Copy the full listing, changing nothing.
(Beginning of Data to examine)
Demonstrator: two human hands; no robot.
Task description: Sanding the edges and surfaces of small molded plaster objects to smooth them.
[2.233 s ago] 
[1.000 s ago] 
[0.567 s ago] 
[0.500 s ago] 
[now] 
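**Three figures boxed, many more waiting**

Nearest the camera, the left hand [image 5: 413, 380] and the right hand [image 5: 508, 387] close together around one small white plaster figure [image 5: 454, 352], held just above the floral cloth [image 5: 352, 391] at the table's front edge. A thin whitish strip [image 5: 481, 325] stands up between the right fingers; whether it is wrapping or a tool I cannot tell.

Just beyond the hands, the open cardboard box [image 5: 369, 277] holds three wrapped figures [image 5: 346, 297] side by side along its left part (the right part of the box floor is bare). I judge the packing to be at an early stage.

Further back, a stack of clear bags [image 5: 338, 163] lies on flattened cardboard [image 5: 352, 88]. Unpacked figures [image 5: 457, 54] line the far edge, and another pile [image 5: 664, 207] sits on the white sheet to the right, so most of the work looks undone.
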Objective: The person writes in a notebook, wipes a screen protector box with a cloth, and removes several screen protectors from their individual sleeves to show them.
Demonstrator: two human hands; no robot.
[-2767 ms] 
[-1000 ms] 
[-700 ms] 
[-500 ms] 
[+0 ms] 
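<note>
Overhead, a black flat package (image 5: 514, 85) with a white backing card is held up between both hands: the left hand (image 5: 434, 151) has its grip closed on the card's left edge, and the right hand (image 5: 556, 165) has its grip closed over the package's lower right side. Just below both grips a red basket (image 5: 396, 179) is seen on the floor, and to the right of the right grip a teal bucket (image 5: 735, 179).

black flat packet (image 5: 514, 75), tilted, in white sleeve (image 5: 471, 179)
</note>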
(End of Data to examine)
> _Written solution_:
Demonstrator: two human hands; no robot.
Task description: Sanding the edges and surfaces of small molded plaster objects to smooth them.
[2.233 s ago] 
[1.000 s ago] 
[0.567 s ago] 
[0.500 s ago] 
[now] 
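**Three figures boxed, many more waiting**

Nearest the camera, the left hand [image 5: 413, 380] and the right hand [image 5: 508, 387] close together around one small white plaster figure [image 5: 454, 352], held just above the floral cloth [image 5: 352, 391] at the table's front edge. A thin whitish strip [image 5: 481, 325] stands up between the right fingers; whether it is wrapping or a tool I cannot tell.

Just beyond the hands, the open cardboard box [image 5: 369, 277] holds three wrapped figures [image 5: 346, 297] side by side along its left part (the right part of the box floor is bare). I judge the packing to be at an early stage.

Further back, a stack of clear bags [image 5: 338, 163] lies on flattened cardboard [image 5: 352, 88]. Unpacked figures [image 5: 457, 54] line the far edge, and another pile [image 5: 664, 207] sits on the white sheet to the right, so most of the work looks undone.
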Objective: The person writes in a notebook, wipes a screen protector box with a cloth, and removes several screen protectors from their individual sleeves to show them.
Demonstrator: two human hands; no robot.
[-2767 ms] 
[-1000 ms] 
[-700 ms] 
[-500 ms] 
[+0 ms] 
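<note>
Overhead, a black flat package (image 5: 514, 85) with a white backing card is held up between both hands: the left hand (image 5: 434, 151) has its grip closed on the card's left edge, and the right hand (image 5: 556, 165) has its grip closed over the package's lower right side. Just below both grips a red basket (image 5: 396, 179) is seen on the floor, and to the right of the right grip a teal bucket (image 5: 735, 179).

black flat packet (image 5: 514, 75), tilted, in white sleeve (image 5: 471, 179)
</note>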

There's nothing left to add to the output.